Lucifer terdiam sejenak, menanggapi suara itu tanpa terkejut. Sistem yang memberikan instruksi itu sudah lama ia kenal, meskipun entitas ini sendiri adalah misteri baginya. Ia tak tahu siapa atau apa yang mengendalikan sistem tersebut, namun satu hal yang pasti, tanpa sistem ini, ia tak akan pernah bisa kembali ke dunia ini dengan kekuatan yang cukup untuk mengendalikan segalanya.
"Misi pertama," suara itu kembali bergema di benaknya, "Anda harus mengendalikan negara ini dari balik layar. Gunakan kekuatan Anda untuk memanipulasi dan mengatur para pemimpin yang ada. Temukan cara untuk memanfaatkan emosi mereka. Tanpa emosi, kekuatan Anda tidak akan berkembang."
Lucifer mengerutkan kening, rasa familiar dengan misi ini membawa kembali kenangan-kenangan lama. Manipulasi, kebencian, ketakutan—semua itu adalah alat yang telah lama ia kuasai. Tapi kini, ada satu hal yang berbeda. Dia harus melakukannya dari balik layar. Sebagai manusia.
"Kekuatanku akan kembali," gumamnya, lebih pada dirinya sendiri. "Aku hanya perlu sedikit waktu."
Dengan langkah yang penuh wibawa, Lucifer meninggalkan ruang gelap tempatnya terbangun. Di luar, kota tampak seperti labirin yang tak berujung. Penuh dengan orang-orang yang tidak tahu apa-apa, dan itu adalah kesempatan baginya.
Pernah menjadi penguasa dunia bawah, sekarang Lucifer harus bersembunyi di balik lapisan manusia, menutupi identitas iblisnya. Meskipun ia masih memancarkan aura kekuatan yang luar biasa, ia tahu bahwa akan ada banyak yang menghalanginya. Tidak semua orang di dunia ini bisa ditaklukkan dengan emosi saja. Beberapa akan melawan, beberapa mungkin akan mengenali kegelapan yang ada di dalam dirinya. Namun, itu bukan masalah besar baginya.

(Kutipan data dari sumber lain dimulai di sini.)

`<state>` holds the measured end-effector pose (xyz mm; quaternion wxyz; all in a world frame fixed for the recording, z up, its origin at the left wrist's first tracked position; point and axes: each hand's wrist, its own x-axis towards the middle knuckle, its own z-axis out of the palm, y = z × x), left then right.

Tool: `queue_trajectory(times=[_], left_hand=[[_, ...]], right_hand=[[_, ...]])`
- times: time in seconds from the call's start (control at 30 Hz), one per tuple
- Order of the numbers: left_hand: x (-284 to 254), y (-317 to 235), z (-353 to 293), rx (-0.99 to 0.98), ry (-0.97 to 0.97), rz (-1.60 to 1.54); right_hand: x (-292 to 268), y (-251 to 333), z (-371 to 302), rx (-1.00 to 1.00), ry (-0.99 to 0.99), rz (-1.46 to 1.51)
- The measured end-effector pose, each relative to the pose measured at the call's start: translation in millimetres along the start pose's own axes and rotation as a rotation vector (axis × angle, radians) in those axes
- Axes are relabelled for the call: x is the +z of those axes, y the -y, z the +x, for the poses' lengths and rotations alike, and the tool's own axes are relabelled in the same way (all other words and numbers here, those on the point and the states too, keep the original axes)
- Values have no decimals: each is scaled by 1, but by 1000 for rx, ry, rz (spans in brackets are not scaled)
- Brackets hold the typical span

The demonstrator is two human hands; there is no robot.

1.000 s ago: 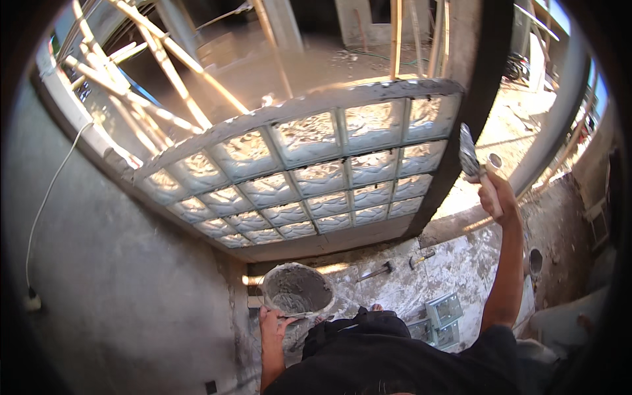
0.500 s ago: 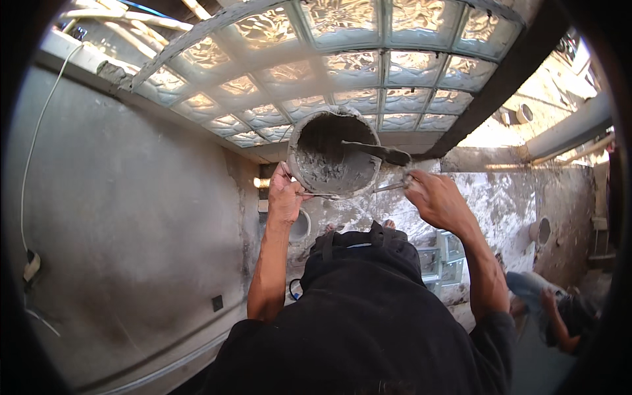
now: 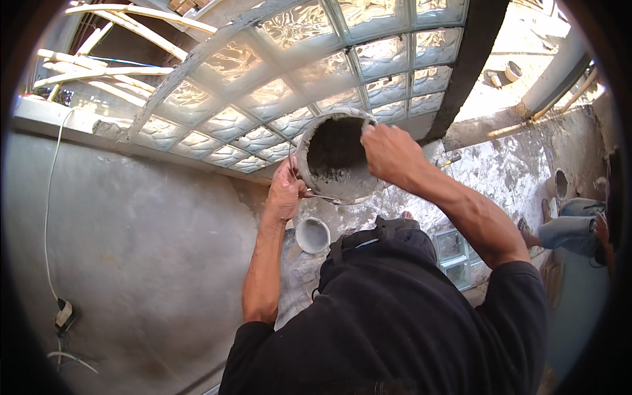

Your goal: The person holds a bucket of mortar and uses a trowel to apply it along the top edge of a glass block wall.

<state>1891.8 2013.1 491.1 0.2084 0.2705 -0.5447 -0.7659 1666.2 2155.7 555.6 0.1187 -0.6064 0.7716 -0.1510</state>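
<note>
My left hand (image 3: 285, 192) grips a mortar-caked bucket (image 3: 342, 189) at its left side, by the rim and thin handle. The bucket is tilted so its dark inside faces me, with wet grey mortar (image 3: 332, 172) low in it. Across the bucket's right rim, my right hand (image 3: 394, 153) is closed in a fist around the trowel, whose blade and handle are hidden by the hand and the bucket. Right behind the bucket rises a glass block wall (image 3: 322, 72) with grey joints, partly smeared.
A smooth grey wall (image 3: 131, 237) stands at left, with a white cable (image 3: 47, 217) hanging on it. Below lie a round pail (image 3: 313, 236), loose glass blocks (image 3: 454, 253) and a yellow-black tool (image 3: 451, 160). Another person's legs (image 3: 569, 227) are at right; bamboo poles (image 3: 105, 72) lie far left.
My right hand has moved left and up to the bucket's rim, and the trowel that showed across the opening is hidden now. The left hand keeps its hold. My view has shifted.
</note>
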Motion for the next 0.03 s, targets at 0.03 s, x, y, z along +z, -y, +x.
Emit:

Dalam kesunyian malam yang diselimuti oleh cahaya neon, Lucifer berjalan menuju pusat kota. Di sana, ia tahu, para pemimpin yang lemah sedang mengatur kehidupan orang-orang. Dan itu adalah peluang emas.

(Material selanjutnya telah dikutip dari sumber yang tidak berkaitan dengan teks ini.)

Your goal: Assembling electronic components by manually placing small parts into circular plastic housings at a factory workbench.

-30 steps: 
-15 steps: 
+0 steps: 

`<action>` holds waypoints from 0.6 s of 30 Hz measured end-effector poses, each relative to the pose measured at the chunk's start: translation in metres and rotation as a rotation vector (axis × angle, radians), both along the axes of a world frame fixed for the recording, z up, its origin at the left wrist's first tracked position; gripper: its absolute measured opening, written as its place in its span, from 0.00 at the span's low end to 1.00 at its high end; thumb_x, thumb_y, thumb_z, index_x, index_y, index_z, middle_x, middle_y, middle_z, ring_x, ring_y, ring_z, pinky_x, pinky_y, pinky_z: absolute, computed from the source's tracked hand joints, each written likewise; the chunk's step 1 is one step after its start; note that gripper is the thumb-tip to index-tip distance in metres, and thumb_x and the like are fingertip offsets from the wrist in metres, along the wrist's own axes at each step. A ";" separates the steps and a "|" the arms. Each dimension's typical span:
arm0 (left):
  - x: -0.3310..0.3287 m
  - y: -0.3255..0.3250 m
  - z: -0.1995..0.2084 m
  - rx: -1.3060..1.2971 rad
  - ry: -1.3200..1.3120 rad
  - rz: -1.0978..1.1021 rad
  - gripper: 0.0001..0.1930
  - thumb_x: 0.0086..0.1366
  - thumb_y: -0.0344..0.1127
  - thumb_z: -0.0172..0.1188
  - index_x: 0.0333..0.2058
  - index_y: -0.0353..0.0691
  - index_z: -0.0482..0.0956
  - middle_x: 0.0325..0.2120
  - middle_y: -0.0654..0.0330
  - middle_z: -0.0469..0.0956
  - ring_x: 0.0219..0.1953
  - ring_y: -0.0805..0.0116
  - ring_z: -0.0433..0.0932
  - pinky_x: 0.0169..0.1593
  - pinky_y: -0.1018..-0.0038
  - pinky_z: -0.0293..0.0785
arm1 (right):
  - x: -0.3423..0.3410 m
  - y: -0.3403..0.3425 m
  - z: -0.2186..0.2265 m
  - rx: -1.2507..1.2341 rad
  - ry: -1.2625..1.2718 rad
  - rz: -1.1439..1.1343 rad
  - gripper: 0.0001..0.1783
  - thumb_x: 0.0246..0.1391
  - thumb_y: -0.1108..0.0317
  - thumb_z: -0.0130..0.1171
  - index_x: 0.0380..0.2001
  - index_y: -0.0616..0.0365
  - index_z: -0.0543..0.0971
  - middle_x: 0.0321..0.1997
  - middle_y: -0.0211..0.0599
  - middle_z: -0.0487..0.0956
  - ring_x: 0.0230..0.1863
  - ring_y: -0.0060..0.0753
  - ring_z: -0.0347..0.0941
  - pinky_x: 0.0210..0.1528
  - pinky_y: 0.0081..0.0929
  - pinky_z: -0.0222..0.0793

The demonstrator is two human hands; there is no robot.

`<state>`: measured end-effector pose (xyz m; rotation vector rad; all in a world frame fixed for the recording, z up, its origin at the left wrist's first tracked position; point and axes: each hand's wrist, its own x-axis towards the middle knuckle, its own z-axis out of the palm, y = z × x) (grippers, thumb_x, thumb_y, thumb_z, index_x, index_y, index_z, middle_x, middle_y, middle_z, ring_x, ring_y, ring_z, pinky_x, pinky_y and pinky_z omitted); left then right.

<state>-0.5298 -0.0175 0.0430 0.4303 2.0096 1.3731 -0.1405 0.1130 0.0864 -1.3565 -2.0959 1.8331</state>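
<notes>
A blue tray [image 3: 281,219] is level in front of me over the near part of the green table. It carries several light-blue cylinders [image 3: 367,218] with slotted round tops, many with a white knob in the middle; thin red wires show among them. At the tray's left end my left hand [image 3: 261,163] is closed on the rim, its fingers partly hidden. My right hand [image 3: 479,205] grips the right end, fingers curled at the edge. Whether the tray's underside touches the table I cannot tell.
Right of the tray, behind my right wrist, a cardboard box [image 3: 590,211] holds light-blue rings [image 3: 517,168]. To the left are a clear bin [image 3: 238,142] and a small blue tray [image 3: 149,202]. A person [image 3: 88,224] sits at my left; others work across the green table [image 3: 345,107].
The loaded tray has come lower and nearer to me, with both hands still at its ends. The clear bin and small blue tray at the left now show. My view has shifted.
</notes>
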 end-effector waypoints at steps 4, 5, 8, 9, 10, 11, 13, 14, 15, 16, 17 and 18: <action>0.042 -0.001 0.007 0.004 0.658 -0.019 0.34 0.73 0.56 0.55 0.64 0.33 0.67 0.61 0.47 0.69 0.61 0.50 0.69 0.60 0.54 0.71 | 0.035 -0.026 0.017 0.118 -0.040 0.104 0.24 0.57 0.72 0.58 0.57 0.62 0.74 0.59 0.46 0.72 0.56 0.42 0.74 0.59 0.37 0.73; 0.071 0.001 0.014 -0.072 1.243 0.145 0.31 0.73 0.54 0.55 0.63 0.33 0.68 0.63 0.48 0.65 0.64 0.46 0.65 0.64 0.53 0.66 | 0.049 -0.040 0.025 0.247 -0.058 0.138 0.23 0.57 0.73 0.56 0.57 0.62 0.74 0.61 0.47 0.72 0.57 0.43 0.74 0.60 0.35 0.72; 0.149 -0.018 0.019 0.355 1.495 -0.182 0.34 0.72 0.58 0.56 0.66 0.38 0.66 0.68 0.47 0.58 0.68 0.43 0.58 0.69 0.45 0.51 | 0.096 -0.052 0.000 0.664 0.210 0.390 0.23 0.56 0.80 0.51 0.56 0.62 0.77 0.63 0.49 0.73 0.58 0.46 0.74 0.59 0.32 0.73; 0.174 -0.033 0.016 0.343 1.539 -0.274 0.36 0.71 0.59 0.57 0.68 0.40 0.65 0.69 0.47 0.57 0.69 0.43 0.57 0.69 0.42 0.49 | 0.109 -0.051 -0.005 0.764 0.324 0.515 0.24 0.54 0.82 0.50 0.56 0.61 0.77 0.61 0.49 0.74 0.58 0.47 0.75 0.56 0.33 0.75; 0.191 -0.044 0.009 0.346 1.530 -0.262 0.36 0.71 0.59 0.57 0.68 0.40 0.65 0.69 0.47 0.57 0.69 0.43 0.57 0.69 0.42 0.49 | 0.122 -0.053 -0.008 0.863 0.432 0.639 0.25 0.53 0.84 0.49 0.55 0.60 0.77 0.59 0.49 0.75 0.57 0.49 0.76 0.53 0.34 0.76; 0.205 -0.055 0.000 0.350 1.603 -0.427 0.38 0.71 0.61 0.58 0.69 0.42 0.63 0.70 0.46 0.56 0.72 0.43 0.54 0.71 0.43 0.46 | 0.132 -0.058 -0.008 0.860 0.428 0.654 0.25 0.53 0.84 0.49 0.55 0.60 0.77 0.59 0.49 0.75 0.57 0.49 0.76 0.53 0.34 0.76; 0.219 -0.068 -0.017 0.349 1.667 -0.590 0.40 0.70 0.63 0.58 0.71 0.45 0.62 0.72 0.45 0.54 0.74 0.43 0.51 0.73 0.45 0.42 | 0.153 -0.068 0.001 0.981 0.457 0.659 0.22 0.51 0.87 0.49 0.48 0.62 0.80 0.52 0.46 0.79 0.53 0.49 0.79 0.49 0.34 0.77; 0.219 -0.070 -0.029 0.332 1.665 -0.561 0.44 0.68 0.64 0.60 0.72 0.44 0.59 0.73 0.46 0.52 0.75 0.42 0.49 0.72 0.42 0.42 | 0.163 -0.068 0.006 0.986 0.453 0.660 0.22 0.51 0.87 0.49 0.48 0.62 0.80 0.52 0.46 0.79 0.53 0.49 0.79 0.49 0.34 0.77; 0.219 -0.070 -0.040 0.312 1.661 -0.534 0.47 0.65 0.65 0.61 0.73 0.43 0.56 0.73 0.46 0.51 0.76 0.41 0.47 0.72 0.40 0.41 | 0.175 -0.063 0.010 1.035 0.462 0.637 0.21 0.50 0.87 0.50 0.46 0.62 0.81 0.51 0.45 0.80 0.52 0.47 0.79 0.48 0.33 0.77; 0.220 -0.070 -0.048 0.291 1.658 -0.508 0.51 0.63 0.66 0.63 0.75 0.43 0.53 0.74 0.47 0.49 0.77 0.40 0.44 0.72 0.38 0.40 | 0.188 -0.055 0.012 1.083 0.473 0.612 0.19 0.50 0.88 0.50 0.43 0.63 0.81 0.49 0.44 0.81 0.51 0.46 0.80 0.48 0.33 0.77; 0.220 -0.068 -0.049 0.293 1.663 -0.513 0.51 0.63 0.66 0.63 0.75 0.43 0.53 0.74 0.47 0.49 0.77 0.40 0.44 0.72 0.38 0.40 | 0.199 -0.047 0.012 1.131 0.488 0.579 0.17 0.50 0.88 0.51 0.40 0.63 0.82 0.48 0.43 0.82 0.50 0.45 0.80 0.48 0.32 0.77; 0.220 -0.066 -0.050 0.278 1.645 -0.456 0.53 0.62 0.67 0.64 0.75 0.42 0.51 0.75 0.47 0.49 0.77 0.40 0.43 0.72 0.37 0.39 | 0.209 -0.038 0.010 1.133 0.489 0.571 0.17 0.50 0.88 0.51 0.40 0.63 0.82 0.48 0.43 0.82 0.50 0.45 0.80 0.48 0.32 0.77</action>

"Aku harus mengambil alih mereka satu per satu," pikirnya. "Namun, aku tidak bisa hanya menggunakan kekuatan langsung. Manipulasi adalah seni yang lebih halus. Mereka harus merasa seperti mereka yang mengendalikan dunia ini, bukan aku."
Pernah menjadi iblis yang menguasai dunia, Lucifer tahu bagaimana cara memainkan permainan kekuasaan. Tetapi di dunia yang penuh dengan teknologi dan sihir ini, ia harus berhati-hati. Tidak ada ruang untuk kesalahan. Tidak ada waktu untuk keraguan.
Ia pun tiba di gedung tinggi yang menghadap langsung ke pusat kota, tempat para pemimpin berkumpul. Wajahnya yang tampan, dengan rambut putih panjang yang terurai di bahunya, tampak tak tersentuh oleh waktu. Kulitnya putih pucat, matanya merah menyala, memberi kesan bahwa ia adalah makhluk yang bukan berasal dari dunia ini.
Namun, tubuhnya yang langsing dan berotot serta aura penuh kuasa yang dipancarkan, memberi isyarat bahwa ia adalah seseorang yang sangat berbahaya. Dengan satu gerakan tangan, pintu besar gedung terbuka, seolah dunia memberi jalan bagi Lucifer.
Di dalam, para pemimpin negara tampak sibuk dengan rapat penting mereka. Mereka tidak sadar bahwa mereka baru saja menjadi bidak pertama dalam permainan besar yang akan dimainkan Lucifer.
Dengan senyum licik yang tak terlihat oleh siapapun selain dirinya, Lucifer melangkah lebih jauh ke dalam ruangan, siap untuk memulai manipulasi pertama dari banyak langkah yang akan membawa dunia ini ke tangannya.
"Emosi," bisiknya dengan penuh perhitungan. "Aku hanya perlu menggali lebih dalam."